La piattaforma di messaggistica Telegram, fondata da Durov nel 2013, è in effetti l’unico spazio in cui il pubblico russofono può avere accesso ai contenuti politici senza blocchi, interruzioni o sanzioni, e questo vale non solo per la Russia, ma per molti Paesi del Medio Oriente, dell’Asia centrale e di quella sud-orientale. Nell’Europa occidentale, e in particolare in Francia, Telegram viene invece spesso associata al narcotraffico, al terrorismo, alla pirateria informatica e alla diffusione di materiali pornografici, compresi quelli di pedofilia.
Pavel Durov, imprenditore pietroburghese che compirà quarant’anni a ottobre, domina lo spazio dei social network in Russia fin dal 2006, agli inizi della diffusione nel mondo di questi nuovi mezzi di comunicazione. Insieme al fratello Nikolaj aveva fondato la prima rete VKontakte (“In Contatto”), che divenne immediatamente popolare in Russia e in molti altri Stati ex-sovietici, insieme con l’altro messenger Odnoklassniki (“Compagni di Classe”), anch’esso legato al sistema di Durov.

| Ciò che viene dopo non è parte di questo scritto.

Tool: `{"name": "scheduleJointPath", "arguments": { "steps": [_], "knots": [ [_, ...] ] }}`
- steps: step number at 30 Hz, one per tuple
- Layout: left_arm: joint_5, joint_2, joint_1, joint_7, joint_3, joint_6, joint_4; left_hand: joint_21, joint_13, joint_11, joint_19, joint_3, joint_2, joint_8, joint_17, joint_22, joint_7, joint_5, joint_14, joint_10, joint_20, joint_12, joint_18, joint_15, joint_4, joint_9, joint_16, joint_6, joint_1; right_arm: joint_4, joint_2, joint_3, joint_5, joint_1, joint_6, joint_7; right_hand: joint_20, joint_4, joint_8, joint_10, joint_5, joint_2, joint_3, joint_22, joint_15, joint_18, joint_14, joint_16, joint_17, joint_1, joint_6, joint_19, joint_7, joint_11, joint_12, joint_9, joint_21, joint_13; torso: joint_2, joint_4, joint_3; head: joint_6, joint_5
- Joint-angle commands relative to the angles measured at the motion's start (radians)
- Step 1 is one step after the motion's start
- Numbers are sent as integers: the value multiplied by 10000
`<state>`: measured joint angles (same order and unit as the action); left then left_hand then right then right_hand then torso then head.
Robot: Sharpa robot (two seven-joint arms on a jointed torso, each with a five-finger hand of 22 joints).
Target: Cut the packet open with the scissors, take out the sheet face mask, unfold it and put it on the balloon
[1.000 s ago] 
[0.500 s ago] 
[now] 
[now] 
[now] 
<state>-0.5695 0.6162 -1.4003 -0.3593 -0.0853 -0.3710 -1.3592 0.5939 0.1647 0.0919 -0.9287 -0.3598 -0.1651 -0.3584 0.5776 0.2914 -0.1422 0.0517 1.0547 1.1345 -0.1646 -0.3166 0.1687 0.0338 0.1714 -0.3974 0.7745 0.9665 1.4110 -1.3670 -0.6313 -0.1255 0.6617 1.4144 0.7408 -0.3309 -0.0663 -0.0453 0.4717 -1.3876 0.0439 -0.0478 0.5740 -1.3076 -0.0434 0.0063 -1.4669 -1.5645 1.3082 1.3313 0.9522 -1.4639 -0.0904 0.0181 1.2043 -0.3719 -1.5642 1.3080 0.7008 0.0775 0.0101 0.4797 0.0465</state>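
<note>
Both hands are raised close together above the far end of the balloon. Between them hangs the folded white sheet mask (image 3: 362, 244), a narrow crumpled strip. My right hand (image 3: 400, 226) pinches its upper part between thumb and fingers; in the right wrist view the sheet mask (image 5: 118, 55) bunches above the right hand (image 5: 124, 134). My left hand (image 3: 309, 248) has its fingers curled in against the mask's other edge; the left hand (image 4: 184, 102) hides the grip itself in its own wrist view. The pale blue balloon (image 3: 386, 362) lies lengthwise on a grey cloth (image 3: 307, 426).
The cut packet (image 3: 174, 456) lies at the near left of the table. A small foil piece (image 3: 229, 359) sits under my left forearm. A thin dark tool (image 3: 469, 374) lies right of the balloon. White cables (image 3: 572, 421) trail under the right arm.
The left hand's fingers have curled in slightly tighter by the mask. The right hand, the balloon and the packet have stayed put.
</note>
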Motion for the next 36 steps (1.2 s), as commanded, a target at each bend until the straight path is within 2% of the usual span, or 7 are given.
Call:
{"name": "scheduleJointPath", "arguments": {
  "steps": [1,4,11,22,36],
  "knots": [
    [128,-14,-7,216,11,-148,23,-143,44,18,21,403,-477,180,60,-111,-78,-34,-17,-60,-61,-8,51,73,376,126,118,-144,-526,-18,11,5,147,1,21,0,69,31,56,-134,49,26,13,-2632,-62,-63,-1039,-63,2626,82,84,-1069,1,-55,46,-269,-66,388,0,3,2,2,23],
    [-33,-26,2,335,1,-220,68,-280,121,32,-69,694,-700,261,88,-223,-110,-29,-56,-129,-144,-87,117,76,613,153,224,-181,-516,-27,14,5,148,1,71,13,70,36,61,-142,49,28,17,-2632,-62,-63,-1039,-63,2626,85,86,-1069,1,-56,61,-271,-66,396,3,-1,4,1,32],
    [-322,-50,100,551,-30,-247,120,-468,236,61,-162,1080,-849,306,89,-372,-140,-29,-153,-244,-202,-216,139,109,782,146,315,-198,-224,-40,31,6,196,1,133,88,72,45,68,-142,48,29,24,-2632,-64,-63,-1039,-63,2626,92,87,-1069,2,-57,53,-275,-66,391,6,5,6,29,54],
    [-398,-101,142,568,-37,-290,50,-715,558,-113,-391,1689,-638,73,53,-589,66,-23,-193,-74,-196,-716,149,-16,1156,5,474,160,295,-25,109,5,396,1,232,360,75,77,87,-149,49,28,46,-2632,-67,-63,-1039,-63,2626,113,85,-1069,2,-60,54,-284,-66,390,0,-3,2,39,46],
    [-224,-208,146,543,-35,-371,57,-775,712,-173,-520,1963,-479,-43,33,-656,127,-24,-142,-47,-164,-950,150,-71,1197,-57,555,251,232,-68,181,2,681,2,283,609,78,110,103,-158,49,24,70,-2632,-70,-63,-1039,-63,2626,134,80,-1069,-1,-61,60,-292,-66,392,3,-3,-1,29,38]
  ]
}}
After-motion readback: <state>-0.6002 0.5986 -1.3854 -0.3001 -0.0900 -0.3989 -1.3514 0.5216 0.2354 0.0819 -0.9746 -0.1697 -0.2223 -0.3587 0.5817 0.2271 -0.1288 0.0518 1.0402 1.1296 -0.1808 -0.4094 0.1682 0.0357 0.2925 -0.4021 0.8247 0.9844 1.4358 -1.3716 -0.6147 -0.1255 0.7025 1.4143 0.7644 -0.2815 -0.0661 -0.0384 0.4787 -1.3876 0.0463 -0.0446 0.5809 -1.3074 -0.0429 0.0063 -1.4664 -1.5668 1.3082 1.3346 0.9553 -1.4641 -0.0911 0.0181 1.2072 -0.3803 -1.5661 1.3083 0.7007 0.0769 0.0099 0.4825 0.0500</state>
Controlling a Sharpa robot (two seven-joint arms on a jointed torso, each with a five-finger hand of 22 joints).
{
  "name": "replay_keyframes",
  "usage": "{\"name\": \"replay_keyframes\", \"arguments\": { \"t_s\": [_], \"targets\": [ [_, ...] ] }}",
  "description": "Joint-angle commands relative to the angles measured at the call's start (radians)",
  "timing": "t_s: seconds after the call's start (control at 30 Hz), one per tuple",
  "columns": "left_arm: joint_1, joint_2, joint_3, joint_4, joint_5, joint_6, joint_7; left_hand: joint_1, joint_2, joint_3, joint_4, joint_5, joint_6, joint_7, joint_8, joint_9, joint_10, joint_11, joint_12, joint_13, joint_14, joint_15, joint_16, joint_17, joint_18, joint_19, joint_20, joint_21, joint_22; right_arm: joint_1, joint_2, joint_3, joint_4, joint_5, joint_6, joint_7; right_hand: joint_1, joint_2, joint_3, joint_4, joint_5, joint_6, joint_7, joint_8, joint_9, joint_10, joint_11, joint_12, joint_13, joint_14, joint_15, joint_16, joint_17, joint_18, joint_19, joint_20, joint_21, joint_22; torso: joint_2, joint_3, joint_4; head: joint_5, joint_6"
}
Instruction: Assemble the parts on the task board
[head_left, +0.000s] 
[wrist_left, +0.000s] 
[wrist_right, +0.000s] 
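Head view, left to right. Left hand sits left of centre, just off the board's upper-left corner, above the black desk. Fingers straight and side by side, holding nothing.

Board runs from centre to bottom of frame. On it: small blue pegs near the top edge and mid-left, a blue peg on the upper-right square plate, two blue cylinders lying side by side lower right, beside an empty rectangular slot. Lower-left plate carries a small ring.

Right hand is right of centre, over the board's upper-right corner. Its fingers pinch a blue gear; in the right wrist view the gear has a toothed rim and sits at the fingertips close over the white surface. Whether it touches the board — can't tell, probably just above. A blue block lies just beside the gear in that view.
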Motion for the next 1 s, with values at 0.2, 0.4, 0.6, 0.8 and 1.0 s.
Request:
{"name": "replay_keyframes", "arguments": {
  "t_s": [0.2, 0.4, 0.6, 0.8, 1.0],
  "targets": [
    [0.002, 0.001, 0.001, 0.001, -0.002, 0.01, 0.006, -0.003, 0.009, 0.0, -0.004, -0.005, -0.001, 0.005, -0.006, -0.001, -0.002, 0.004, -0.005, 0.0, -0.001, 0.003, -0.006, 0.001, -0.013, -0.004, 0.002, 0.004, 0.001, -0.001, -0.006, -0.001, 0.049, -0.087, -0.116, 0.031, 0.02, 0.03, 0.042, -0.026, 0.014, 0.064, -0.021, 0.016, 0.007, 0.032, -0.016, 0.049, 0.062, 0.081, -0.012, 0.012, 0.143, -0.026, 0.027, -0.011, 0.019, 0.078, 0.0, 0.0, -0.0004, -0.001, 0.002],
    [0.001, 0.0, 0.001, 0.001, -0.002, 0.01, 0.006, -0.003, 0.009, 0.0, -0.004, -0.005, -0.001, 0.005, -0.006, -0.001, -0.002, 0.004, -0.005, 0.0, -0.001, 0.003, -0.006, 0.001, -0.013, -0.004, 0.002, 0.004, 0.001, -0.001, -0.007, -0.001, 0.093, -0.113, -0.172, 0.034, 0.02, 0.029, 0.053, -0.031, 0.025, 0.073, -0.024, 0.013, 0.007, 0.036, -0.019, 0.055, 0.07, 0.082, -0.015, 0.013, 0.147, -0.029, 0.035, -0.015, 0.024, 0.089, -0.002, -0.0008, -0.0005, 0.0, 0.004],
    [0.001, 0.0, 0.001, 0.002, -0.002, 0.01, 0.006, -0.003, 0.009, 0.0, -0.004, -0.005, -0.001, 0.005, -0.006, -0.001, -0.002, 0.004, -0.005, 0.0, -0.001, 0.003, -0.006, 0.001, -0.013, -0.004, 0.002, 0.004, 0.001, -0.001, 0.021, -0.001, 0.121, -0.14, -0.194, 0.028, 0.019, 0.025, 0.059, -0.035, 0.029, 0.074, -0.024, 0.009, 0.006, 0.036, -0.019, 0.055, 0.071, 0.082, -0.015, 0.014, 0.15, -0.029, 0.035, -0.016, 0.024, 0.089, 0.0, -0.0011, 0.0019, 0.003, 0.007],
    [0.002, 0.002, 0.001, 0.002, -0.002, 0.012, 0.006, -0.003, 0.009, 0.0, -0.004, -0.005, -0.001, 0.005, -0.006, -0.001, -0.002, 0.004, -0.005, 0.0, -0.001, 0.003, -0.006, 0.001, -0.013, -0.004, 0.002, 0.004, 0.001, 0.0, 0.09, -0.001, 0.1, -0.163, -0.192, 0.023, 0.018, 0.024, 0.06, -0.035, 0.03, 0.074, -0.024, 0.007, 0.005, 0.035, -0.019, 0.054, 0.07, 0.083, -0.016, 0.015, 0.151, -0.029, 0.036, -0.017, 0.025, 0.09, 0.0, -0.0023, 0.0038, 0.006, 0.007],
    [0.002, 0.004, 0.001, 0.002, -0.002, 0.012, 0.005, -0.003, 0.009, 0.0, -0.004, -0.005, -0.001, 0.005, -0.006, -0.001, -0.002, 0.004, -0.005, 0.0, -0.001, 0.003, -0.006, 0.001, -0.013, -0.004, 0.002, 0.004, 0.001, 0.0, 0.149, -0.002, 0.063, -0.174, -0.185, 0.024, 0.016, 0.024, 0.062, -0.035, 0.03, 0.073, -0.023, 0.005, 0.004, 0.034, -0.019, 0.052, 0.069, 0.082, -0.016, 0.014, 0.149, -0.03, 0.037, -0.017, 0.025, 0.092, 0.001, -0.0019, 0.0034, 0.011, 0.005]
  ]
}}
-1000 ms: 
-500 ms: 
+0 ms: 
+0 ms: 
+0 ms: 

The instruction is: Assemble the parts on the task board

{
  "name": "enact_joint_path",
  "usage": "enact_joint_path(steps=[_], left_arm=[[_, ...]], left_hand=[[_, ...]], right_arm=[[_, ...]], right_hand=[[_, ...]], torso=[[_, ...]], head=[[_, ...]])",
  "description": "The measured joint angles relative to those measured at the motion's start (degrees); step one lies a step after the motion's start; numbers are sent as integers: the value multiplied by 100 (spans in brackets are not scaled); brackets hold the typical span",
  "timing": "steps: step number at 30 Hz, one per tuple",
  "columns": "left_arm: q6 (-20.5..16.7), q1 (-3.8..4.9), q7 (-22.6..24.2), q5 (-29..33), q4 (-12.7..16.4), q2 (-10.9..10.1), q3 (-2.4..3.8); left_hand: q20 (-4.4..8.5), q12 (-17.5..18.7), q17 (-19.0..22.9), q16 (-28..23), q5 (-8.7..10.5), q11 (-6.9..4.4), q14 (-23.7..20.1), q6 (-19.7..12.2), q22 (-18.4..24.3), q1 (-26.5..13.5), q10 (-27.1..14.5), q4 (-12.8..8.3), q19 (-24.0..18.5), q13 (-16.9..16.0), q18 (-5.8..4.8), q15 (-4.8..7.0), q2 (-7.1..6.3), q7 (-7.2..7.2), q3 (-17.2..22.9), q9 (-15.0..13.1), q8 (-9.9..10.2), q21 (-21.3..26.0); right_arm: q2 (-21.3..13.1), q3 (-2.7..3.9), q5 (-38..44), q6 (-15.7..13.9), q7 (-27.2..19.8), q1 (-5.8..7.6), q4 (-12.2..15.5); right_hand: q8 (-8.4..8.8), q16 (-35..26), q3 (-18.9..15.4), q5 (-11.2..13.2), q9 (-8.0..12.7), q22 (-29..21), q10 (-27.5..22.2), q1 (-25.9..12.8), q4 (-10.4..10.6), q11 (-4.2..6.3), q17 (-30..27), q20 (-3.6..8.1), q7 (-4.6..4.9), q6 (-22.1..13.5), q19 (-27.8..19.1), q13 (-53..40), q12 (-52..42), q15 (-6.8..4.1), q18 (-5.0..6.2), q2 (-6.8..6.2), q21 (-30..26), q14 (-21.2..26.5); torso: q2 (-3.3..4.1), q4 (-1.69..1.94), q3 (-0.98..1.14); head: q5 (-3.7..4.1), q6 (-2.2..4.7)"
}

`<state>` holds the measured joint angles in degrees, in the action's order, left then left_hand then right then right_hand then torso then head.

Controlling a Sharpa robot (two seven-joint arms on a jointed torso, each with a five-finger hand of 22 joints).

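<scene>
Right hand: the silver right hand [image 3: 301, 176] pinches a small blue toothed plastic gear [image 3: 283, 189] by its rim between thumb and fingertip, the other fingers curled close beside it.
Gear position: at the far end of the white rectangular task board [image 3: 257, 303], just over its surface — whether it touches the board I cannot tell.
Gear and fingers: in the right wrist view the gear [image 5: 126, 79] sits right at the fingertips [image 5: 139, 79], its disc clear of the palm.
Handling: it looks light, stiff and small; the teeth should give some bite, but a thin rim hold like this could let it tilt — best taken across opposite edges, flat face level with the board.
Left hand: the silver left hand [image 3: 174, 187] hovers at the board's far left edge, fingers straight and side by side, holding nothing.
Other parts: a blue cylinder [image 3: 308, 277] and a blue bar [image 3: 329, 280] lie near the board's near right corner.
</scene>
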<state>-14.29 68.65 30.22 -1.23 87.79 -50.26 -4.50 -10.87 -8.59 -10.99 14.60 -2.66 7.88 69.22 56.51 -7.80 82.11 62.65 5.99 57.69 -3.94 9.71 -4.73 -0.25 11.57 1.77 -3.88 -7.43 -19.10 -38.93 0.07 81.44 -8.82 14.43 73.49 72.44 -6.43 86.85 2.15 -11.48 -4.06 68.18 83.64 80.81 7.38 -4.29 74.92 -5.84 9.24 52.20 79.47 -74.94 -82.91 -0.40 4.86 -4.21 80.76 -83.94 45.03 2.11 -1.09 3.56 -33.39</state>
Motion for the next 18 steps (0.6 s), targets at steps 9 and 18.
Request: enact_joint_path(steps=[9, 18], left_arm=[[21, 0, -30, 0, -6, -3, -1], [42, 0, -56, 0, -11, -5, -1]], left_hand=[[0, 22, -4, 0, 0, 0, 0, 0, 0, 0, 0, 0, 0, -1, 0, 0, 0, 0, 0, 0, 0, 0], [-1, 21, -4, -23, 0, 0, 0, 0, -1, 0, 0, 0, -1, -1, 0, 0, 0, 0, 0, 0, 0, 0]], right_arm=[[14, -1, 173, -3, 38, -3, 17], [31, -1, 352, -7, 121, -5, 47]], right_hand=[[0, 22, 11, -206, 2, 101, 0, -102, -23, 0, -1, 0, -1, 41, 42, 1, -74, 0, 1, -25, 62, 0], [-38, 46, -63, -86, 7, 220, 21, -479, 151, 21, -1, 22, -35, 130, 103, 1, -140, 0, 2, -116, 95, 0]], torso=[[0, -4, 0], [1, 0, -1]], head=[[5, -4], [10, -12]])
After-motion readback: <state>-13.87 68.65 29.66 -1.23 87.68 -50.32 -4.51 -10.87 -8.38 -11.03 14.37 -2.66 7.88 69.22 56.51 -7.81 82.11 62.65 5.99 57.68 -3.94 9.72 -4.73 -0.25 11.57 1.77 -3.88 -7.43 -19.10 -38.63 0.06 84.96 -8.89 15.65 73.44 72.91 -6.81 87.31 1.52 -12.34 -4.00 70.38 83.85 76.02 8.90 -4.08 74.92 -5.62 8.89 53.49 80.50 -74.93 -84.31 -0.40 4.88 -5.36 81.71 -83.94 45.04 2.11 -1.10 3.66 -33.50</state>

Questi primi strumenti sono stati lasciati al totale controllo del Cremlino dopo l’inizio del conflitto con l’Ucraina nel 2014, e il giovane magnate digitale ha rivendicato la propria libertà di diffondere qualunque informazione, anche criticando il governo, rimanendo sul trono di Telegram.
Durov ha quindi lasciato ufficialmente la Russia, dove comunque ritorna ogni volta che lo ritiene necessario, e ha stabilito la sua residenza a Dubai, prendendo allo stesso tempo la cittadinanza degli Emirati, delle isole di Saint Kitts & Nevis e della Francia, rinunciando agli Stati Uniti e a Singapore, dove “sentiva troppe pressioni”, come da lui raccontato in un’intervista a Tucker Carlson, l’unico giornalista occidentale amato dai russi. Il passaporto francese gli era stato concesso per via assolutamente privilegiata, dopo alcune cene con il presidente Emmanuel Macron, che gli consigliava di spostare a Parigi la sede della sua impresa.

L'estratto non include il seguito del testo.